This Article From Issue
September-October 2016
Volume 104, Number 5
Page 315
DOI: 10.1511/2016.122.315
THE CAMERA DOES THE REST: How Polaroid Changed Photography. Peter Buse. ix + 308. University of Chicago Press, 2016. $30.00.
Point , click . The gesture is now so familiar that its onetime novelty seems distant and improbable, even though—when I nudge myself from the dreamlike state of digital ubiquity—I well remember photography as a significantly more complex process. In many ways Polaroid paved the way for this state of photographic affairs, even as it has been largely sidelined, after two bankruptcies in the first decade of this century, from what might have been a victory lap.

Critic and theorist Peter Buse’s fine examination of the cultural history of Polaroid technology, The Camera Does the Rest , considers the societal forces at work as the company succeeded and failed, from the launch of its first camera in 1948 to its existence today. Buse considers the cultural forces Polaroid was responding to as well as those it helped shape as a highly influential global brand. It built its reputation on technological innovation cultivated within a “model of perfectionistic deep research” that was, Buse explains, “central to Polaroid’s ethos.” To call Polaroid the Apple of its day would be reductive: Steve Jobs patterned himself after company founder Edwin Land, openly citing him as a role model. (For more on this topic and on Land himself, Christopher Bonanos’s book Instant: The Story of Polaroid is well worth a look.) Perhaps it’s more accurate to say that Apple is the Polaroid of our moment.
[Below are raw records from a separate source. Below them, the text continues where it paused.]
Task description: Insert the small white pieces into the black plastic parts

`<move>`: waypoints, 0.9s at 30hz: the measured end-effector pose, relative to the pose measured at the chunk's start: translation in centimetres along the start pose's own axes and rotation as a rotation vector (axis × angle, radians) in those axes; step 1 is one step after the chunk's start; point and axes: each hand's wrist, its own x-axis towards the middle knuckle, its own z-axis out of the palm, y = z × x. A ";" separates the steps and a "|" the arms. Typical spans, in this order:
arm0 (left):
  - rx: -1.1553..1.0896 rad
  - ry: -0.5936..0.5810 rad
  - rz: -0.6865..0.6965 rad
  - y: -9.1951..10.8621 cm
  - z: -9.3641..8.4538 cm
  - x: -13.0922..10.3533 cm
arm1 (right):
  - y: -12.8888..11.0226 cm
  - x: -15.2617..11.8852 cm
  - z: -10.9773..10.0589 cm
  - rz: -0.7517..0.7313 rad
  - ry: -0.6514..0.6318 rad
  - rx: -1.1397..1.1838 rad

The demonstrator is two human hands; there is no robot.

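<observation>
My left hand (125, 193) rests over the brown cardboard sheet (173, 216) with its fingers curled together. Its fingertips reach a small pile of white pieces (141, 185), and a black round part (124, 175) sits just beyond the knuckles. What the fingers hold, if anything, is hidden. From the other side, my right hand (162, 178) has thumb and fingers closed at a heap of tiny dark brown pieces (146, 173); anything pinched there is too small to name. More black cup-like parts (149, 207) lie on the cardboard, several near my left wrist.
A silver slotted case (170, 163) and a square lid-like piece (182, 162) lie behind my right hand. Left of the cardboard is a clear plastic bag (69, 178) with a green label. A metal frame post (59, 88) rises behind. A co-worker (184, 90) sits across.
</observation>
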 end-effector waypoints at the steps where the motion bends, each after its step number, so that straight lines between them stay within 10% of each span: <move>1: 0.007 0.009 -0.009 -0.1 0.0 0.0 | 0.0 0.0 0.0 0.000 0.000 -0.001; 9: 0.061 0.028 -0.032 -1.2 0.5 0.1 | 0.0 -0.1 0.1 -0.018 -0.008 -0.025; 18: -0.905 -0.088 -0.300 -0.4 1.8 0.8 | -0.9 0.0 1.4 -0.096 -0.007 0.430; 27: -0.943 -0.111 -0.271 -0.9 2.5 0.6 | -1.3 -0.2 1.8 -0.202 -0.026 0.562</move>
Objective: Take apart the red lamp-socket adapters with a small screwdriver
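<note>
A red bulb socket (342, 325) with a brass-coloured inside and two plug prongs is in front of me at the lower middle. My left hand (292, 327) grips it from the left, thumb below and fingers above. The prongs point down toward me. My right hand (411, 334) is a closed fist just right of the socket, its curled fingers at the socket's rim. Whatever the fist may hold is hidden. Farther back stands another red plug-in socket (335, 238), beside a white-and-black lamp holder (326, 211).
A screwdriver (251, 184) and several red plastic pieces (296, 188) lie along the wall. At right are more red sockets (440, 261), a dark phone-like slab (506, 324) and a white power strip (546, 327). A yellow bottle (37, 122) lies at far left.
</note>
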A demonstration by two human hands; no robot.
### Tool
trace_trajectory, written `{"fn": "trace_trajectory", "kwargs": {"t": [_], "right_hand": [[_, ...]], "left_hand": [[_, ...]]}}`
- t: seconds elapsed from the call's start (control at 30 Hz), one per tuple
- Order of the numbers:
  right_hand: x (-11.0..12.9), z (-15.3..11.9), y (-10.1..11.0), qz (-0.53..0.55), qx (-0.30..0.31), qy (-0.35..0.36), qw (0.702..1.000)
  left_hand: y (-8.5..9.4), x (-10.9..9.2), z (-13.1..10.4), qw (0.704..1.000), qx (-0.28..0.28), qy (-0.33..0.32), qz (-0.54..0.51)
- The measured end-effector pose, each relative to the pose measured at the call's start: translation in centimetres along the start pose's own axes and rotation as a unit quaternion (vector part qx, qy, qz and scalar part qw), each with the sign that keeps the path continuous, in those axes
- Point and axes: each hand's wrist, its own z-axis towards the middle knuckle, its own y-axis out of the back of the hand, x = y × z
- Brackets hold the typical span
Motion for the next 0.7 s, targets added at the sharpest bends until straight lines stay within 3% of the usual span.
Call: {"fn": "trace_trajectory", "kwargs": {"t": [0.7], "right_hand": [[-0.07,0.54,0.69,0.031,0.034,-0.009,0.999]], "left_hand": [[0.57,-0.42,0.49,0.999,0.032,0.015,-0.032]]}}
Land, who left his chemistry studies at Harvard to devote himself to inventing an inexpensive polarizing filter, originated the field of instant photography—?that is, photography that features in-camera development to produce a print immediately—with the release of Polaroid’s first camera in 1948. He and a team of scientists, engineers, and designers continually refined the company’s cameras, regularly producing breakthrough innovations, such as a sonar-based autofocus system; a 20x24 large-format camera, which became a darling of photographers; and the first truly one-step instant camera, the SX-70, which developed in daylight, without any intervention by the photographer (for example, pulling the print from the camera or removing a backing from the print).

Land’s sense of showmanship helped cement Polaroid’s reputation for innovation. Buse notes that he was often depicted in the media as “some sort of scientist-hermit,” despite a lack of evidence, possibly because “commentators…automatically read Land in terms of the popular image of the scientist as lab-bound, socially awkward, and preoccupied with his experiments to the exclusion of all else.” In truth, his demonstrations of Polaroid’s latest innovations, especially those presented during highly anticipated, carefully staged annual meetings, were part of a tradition harking back to earlier figures, such as Thomas Edison and Nikola Tesla. To apply the shy scientist stereotype to Land, Buse says, is “to obscure the ways in which he was really a throwback to a previous model of the scientist-inventor as public figure.” Land understood how crucial demonstrations were for his company’s defining product. Instant photography is very much about the social moment: sharing the instant when an image is captured and the developing time as it comes into view. Often, too, it is about sharing the physical image, as Polaroid users often gave away photos spontaneously. Polaroid extended its emphasis on demonstration into the sales field, where its representatives would photograph shoppers and offer them the images to keep. In 1960 alone, Polaroid sales staff gave away 1.5 million snapshots.
The Camera Does the Rest is foremost a social analysis of a technology, or as Buse puts it, examining “a technology in culture.” Although he includes mechanical and scientific details along the way, Buse’s real aim is to consider the broader context in which instant photography was presented and received, how people used the devices, what they thought about it, and what they continue to believe about the medium. Scholarly and philosophical, the book is an intriguing read, although not a casual one.
Today Polaroid endures as a revenant of its former self, its research and development functions having shut down a decade ago. Digital photography is widely considered the culprit, and it was instrumental in Polaroid’s decline, which Buse narrates enlighteningly. Yet he also wisely reframes the discussion. “It is not a question of when digital did in Polaroid,” he explains, “but what remains in digital of Polaroid.” Buse’s answers offer insights into our interactions with technologies over time, as well as new ways of understanding the evolution of contemporary shutterbugs.